Only one stretch of the records below is wanted: the lines from the one holding "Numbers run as" through the one holding "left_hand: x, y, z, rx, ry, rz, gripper". Return it exactly, both ends included.

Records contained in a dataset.

#####

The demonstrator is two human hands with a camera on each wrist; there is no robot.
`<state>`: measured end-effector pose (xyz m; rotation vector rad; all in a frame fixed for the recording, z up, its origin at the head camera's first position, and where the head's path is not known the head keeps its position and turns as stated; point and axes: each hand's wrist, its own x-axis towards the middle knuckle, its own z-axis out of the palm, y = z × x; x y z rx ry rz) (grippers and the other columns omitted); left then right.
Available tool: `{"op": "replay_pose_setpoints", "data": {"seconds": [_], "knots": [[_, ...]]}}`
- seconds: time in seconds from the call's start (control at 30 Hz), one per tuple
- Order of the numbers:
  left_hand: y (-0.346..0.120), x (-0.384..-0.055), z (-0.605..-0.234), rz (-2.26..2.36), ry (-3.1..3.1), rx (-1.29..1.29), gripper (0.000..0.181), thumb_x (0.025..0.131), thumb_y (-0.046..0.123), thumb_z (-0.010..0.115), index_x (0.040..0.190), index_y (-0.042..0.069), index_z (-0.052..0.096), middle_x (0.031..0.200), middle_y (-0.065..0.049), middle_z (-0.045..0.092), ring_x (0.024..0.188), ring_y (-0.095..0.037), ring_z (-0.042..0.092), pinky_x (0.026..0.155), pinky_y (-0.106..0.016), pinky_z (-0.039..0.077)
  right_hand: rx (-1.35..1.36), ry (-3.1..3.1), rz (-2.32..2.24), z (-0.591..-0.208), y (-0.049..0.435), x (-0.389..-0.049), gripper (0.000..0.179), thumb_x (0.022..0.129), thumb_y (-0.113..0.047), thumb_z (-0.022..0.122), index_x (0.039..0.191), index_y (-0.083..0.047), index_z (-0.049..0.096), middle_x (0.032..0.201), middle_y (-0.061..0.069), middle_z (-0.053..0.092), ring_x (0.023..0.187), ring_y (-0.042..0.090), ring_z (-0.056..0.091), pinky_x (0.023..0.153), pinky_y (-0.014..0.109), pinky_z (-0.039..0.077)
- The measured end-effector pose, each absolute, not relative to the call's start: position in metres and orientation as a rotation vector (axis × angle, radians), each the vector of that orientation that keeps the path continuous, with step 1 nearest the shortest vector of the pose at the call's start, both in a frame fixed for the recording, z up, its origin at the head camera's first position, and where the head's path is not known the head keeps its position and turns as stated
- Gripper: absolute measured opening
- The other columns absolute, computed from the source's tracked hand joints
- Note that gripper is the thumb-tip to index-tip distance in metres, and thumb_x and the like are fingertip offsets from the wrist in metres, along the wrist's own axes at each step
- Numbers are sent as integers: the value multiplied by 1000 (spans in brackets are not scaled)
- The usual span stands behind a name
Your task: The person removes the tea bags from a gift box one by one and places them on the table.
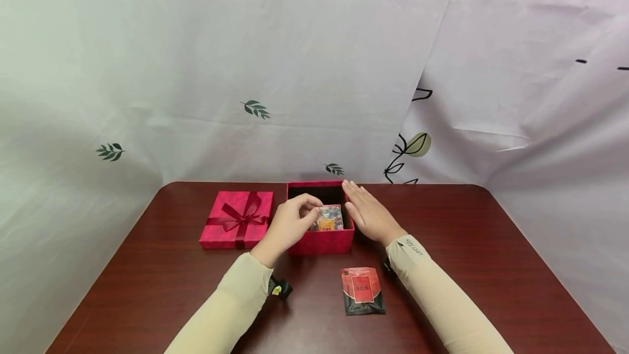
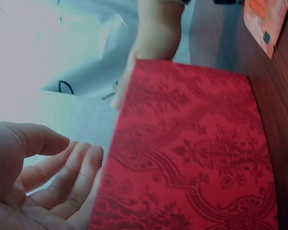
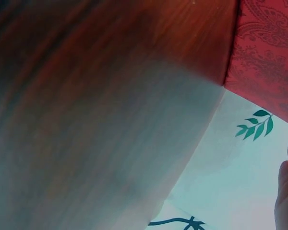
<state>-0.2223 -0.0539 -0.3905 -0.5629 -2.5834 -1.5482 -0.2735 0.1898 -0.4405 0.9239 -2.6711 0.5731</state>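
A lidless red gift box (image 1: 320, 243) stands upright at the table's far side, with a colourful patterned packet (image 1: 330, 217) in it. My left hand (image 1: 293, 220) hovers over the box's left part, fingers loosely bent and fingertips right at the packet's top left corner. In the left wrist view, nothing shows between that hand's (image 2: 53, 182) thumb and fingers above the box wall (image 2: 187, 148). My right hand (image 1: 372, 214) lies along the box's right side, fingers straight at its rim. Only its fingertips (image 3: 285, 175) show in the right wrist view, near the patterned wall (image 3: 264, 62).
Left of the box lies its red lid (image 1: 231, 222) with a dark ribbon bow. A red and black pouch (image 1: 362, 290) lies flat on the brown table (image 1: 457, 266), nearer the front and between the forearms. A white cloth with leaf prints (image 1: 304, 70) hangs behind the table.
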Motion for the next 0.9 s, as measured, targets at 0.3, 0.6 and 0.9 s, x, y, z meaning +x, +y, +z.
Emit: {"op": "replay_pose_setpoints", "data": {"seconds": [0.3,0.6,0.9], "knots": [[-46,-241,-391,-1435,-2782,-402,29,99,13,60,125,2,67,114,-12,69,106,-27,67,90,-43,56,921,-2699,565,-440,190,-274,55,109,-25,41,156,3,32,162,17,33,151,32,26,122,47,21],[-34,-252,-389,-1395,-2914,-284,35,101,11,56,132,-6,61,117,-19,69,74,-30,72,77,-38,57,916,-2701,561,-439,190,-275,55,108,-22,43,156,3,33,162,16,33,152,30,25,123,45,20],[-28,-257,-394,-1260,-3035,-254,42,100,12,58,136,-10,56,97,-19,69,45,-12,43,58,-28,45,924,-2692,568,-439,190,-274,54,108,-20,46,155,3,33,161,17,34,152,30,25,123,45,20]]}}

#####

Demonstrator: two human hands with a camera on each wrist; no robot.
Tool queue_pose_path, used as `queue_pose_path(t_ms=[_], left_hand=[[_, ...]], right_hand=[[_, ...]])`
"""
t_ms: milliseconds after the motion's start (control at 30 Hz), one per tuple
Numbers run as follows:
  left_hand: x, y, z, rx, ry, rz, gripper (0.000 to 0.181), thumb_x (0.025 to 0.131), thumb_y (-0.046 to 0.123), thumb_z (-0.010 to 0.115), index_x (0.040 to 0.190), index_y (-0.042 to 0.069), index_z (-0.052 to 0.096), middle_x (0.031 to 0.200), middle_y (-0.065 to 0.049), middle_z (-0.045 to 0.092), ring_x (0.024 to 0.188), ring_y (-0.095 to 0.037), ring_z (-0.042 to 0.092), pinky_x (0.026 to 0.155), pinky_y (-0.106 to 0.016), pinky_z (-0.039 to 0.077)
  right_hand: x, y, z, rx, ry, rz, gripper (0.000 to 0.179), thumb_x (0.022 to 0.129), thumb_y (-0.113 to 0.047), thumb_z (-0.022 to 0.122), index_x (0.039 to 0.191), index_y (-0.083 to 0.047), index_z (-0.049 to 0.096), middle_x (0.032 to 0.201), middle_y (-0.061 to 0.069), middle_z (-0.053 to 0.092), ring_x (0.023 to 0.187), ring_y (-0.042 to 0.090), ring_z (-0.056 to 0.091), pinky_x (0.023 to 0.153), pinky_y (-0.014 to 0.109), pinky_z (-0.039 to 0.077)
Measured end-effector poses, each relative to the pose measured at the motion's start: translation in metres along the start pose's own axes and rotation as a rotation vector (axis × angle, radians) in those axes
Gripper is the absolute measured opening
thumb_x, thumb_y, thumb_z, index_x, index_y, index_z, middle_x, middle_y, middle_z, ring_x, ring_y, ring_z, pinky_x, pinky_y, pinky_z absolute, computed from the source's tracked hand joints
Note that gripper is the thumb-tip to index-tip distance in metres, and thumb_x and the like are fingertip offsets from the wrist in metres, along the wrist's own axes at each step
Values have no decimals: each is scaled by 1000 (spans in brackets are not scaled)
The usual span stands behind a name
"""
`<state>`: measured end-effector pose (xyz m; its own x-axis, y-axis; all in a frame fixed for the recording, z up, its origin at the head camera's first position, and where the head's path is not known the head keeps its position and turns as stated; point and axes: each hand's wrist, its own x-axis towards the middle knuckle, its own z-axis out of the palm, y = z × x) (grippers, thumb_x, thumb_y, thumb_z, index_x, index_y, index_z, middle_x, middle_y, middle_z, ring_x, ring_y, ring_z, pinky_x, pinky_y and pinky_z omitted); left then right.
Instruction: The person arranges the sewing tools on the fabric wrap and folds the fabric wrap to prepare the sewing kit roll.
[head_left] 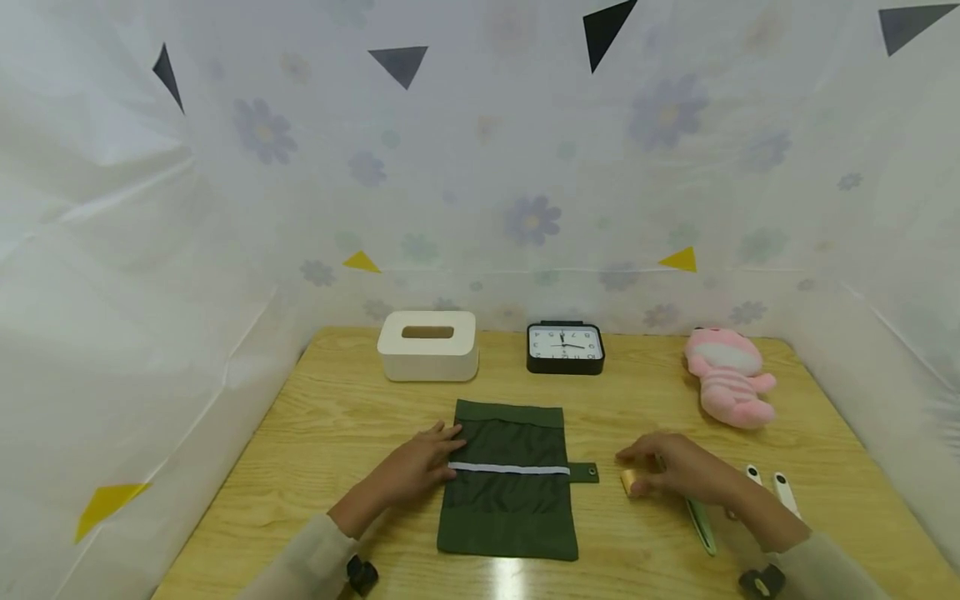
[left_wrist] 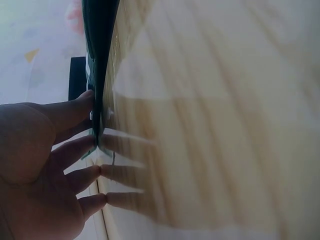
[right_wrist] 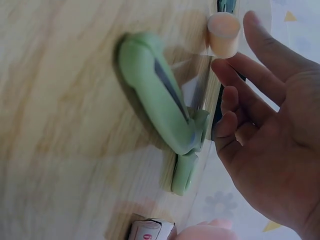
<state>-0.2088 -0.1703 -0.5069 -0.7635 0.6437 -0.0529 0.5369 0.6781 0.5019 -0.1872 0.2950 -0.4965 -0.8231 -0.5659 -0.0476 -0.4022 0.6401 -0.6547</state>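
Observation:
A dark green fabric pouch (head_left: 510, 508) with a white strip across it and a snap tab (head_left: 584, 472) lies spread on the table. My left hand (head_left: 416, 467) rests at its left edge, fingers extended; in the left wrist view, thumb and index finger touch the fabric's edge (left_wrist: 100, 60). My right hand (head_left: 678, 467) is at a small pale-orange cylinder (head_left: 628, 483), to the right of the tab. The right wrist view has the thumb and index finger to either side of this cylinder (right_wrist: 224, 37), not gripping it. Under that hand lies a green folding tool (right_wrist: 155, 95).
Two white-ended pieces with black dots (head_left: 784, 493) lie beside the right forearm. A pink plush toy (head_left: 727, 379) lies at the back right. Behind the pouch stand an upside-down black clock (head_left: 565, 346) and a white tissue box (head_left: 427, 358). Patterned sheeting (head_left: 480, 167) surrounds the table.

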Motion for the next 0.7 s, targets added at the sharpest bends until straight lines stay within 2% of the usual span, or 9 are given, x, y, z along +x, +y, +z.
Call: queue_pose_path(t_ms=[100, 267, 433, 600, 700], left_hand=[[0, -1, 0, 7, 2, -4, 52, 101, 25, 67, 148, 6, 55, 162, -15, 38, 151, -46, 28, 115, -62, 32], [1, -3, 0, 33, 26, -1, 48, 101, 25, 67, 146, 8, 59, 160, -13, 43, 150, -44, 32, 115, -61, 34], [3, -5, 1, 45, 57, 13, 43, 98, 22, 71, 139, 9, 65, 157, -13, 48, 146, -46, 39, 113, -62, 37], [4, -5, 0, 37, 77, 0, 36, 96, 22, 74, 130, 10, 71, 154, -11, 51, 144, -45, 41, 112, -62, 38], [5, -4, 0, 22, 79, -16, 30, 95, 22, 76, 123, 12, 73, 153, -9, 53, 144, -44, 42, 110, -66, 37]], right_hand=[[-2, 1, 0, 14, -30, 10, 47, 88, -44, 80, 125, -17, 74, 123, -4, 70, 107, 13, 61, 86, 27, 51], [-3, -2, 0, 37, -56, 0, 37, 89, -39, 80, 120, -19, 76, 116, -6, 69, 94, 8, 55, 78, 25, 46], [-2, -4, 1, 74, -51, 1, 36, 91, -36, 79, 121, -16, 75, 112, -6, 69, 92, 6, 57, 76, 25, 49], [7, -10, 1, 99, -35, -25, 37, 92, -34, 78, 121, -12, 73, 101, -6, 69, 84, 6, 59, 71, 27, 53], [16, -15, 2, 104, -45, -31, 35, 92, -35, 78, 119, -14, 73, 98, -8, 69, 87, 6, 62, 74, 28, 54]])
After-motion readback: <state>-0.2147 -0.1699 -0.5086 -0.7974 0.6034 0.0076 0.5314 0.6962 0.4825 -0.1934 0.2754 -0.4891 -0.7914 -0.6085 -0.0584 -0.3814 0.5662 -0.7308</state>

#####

Result below.
Numbers run as follows:
  left_hand: x, y, z, rx, ry, rz, gripper (0.000 to 0.181), thumb_x (0.025 to 0.131), thumb_y (-0.046 to 0.123), thumb_z (-0.010 to 0.115), index_x (0.040 to 0.190), index_y (-0.042 to 0.069), index_z (-0.052 to 0.096), middle_x (0.031 to 0.200), middle_y (-0.065 to 0.049), middle_z (-0.045 to 0.092), ring_x (0.024 to 0.188), ring_y (-0.095 to 0.037), ring_z (-0.042 to 0.092), pinky_x (0.026 to 0.155), pinky_y (-0.106 to 0.016), pinky_z (-0.039 to 0.077)

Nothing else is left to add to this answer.